_Aim of the task:_ Would you repeat every line of the material exactly?
--------------------
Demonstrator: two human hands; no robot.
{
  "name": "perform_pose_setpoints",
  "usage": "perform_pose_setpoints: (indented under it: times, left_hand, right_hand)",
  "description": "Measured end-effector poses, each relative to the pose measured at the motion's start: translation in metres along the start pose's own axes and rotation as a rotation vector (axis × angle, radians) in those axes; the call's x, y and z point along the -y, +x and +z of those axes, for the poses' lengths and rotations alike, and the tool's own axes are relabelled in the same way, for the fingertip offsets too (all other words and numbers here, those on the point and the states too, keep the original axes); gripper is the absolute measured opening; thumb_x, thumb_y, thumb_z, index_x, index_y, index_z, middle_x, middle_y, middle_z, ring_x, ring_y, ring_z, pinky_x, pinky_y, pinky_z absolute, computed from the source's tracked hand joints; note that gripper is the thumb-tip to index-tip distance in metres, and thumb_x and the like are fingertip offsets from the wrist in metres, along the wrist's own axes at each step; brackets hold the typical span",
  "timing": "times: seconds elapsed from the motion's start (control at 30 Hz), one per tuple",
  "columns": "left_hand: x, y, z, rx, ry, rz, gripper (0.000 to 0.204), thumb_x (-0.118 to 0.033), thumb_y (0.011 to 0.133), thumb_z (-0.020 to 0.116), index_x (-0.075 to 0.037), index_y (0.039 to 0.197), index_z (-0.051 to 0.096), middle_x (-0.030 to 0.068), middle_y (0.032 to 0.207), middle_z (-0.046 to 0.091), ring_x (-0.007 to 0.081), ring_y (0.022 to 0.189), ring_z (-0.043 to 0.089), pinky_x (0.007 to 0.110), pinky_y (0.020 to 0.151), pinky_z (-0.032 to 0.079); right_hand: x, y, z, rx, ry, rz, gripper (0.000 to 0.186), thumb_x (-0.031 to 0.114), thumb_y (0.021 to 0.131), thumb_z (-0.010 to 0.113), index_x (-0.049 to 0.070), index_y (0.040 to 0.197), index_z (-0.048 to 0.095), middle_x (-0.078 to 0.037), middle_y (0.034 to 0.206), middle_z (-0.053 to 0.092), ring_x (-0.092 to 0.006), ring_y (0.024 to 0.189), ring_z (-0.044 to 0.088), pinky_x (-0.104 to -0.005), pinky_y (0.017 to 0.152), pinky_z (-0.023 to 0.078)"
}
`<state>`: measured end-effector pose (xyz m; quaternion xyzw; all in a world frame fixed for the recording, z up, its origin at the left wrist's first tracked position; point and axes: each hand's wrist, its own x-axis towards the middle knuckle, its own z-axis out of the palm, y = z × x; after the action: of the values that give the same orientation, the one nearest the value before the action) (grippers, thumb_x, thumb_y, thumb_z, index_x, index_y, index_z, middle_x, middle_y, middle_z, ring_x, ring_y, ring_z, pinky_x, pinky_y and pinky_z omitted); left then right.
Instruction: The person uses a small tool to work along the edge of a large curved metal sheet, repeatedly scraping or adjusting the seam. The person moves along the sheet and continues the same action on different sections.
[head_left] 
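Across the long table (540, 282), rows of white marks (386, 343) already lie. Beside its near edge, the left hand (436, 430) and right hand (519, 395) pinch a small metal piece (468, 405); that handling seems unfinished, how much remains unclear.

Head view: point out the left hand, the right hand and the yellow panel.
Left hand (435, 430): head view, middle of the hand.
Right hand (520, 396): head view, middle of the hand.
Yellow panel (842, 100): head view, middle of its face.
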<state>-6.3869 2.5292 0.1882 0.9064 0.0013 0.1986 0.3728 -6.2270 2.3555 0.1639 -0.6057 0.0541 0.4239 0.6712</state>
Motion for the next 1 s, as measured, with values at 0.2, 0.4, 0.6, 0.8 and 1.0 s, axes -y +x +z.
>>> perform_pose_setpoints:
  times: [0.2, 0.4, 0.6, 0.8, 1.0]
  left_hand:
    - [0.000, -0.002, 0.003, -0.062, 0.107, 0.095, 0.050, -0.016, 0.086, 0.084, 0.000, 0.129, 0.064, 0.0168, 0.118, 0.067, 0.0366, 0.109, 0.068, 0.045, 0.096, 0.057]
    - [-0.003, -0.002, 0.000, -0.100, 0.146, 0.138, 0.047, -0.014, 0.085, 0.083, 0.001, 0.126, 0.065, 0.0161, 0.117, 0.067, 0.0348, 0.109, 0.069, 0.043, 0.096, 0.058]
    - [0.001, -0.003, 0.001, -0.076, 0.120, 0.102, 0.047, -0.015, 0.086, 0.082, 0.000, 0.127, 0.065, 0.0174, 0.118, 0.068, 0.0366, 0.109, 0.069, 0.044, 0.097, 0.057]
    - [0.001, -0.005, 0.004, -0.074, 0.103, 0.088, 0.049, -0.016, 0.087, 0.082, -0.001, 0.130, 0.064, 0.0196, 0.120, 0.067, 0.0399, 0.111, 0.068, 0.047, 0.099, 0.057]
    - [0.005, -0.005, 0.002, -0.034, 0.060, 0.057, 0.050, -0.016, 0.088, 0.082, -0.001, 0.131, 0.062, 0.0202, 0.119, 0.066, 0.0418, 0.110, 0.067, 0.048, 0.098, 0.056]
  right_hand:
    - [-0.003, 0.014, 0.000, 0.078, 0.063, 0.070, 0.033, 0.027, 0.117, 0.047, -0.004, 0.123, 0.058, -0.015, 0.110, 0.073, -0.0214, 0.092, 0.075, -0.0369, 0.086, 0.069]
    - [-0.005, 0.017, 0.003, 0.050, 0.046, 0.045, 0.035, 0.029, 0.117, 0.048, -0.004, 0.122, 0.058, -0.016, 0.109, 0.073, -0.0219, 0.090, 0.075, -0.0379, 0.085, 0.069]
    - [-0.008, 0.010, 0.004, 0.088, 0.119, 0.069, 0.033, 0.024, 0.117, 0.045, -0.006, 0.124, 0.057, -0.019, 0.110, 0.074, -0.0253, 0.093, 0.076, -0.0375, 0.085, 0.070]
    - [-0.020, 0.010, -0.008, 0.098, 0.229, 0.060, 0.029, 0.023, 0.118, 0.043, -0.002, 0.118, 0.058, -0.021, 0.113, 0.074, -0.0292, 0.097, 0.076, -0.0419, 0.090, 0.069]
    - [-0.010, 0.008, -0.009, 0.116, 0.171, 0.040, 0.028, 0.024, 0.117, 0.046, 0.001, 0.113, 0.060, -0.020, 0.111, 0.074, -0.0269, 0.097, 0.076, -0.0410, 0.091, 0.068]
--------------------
_Solution to this exercise:_
Demonstrator: two human hands; no robot.
{
  "name": "perform_pose_setpoints",
  "usage": "perform_pose_setpoints: (indented under it: times, left_hand, right_hand)",
  "description": "Measured end-effector poses, each relative to the pose measured at the motion's start: translation in metres along the start pose's own axes and rotation as a rotation vector (axis × angle, radians) in those axes; the call's x, y and z point along the -y, +x and +z of those axes, for the poses' lengths and rotations alike, and the tool's own axes are relabelled in the same way, for the fingertip offsets too (all other words and numbers here, those on the point and the states too, keep the original axes); gripper is the absolute measured opening; thumb_x, thumb_y, thumb_z, index_x, index_y, index_z, middle_x, middle_y, middle_z, ring_x, ring_y, ring_z, pinky_x, pinky_y, pinky_z absolute, computed from the source's tracked hand joints; note that gripper is the thumb-tip to index-tip distance in metres, and thumb_x and the like are fingertip offsets from the wrist in metres, along the wrist's own axes at each step; brackets hold the typical span",
  "timing": "times: seconds elapsed from the motion's start (control at 30 Hz), one per tuple",
  "columns": "left_hand: x, y, z, rx, ry, rz, gripper (0.000 to 0.204), thumb_x (-0.118 to 0.033), thumb_y (0.011 to 0.133), thumb_z (-0.020 to 0.116), index_x (-0.075 to 0.037), index_y (0.039 to 0.197), index_z (-0.051 to 0.096), middle_x (-0.030 to 0.068), middle_y (0.032 to 0.207), middle_z (-0.046 to 0.091), ring_x (-0.007 to 0.081), ring_y (0.022 to 0.189), ring_z (-0.043 to 0.089), pinky_x (0.007 to 0.110), pinky_y (0.020 to 0.151), pinky_z (-0.032 to 0.079); right_hand: x, y, z, rx, ry, rz, gripper (0.000 to 0.186), thumb_x (-0.031 to 0.114), thumb_y (0.021 to 0.131), thumb_z (-0.010 to 0.113), index_x (-0.049 to 0.070), index_y (0.040 to 0.197), index_z (-0.048 to 0.095), middle_x (-0.078 to 0.037), middle_y (0.034 to 0.206), middle_z (-0.053 to 0.092), ring_x (-0.092 to 0.006), ring_y (0.024 to 0.189), ring_z (-0.044 to 0.088), pinky_x (-0.104 to -0.005), pinky_y (0.017 to 0.152), pinky_z (-0.023 to 0.078)"
}
`<state>`: measured end-effector pose (xyz m; quaternion xyzw; all in a world frame fixed for the recording, z up, its origin at the left wrist's first tracked position; point and axes: each hand's wrist, its own x-axis towards the middle knuckle, its own z-axis out of the palm, y = z × x; after the action: of the values that give the same orientation, the one nearest the value before the action) (grippers, thumb_x, thumb_y, thumb_z, index_x, index_y, index_z, middle_x, middle_y, middle_z, ring_x, ring_y, ring_z, pinky_x, pinky_y and pinky_z omitted); left then right.
Instruction: The person uses a small tool to work along the edge of a large curved metal sheet, repeatedly scraping or adjusting the seam. The person moves along the sheet and continues the same action on different sections.
[head_left] 
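Across the long table (540, 282), rows of white marks (386, 343) already lie. Beside its near edge, the left hand (436, 430) and right hand (519, 395) pinch a small metal piece (468, 405); that handling seems unfinished, how much remains unclear.

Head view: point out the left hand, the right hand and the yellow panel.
Left hand (435, 430): head view, middle of the hand.
Right hand (520, 396): head view, middle of the hand.
Yellow panel (842, 100): head view, middle of its face.
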<state>-6.3869 2.5292 0.1882 0.9064 0.0013 0.1986 0.3728 -6.2270 2.3555 0.1639 -0.6057 0.0541 0.4239 0.6712</state>
Motion for the next 1 s, as measured, with values at 0.2, 0.4, 0.6, 0.8 and 1.0 s, axes -y +x +z.
>>> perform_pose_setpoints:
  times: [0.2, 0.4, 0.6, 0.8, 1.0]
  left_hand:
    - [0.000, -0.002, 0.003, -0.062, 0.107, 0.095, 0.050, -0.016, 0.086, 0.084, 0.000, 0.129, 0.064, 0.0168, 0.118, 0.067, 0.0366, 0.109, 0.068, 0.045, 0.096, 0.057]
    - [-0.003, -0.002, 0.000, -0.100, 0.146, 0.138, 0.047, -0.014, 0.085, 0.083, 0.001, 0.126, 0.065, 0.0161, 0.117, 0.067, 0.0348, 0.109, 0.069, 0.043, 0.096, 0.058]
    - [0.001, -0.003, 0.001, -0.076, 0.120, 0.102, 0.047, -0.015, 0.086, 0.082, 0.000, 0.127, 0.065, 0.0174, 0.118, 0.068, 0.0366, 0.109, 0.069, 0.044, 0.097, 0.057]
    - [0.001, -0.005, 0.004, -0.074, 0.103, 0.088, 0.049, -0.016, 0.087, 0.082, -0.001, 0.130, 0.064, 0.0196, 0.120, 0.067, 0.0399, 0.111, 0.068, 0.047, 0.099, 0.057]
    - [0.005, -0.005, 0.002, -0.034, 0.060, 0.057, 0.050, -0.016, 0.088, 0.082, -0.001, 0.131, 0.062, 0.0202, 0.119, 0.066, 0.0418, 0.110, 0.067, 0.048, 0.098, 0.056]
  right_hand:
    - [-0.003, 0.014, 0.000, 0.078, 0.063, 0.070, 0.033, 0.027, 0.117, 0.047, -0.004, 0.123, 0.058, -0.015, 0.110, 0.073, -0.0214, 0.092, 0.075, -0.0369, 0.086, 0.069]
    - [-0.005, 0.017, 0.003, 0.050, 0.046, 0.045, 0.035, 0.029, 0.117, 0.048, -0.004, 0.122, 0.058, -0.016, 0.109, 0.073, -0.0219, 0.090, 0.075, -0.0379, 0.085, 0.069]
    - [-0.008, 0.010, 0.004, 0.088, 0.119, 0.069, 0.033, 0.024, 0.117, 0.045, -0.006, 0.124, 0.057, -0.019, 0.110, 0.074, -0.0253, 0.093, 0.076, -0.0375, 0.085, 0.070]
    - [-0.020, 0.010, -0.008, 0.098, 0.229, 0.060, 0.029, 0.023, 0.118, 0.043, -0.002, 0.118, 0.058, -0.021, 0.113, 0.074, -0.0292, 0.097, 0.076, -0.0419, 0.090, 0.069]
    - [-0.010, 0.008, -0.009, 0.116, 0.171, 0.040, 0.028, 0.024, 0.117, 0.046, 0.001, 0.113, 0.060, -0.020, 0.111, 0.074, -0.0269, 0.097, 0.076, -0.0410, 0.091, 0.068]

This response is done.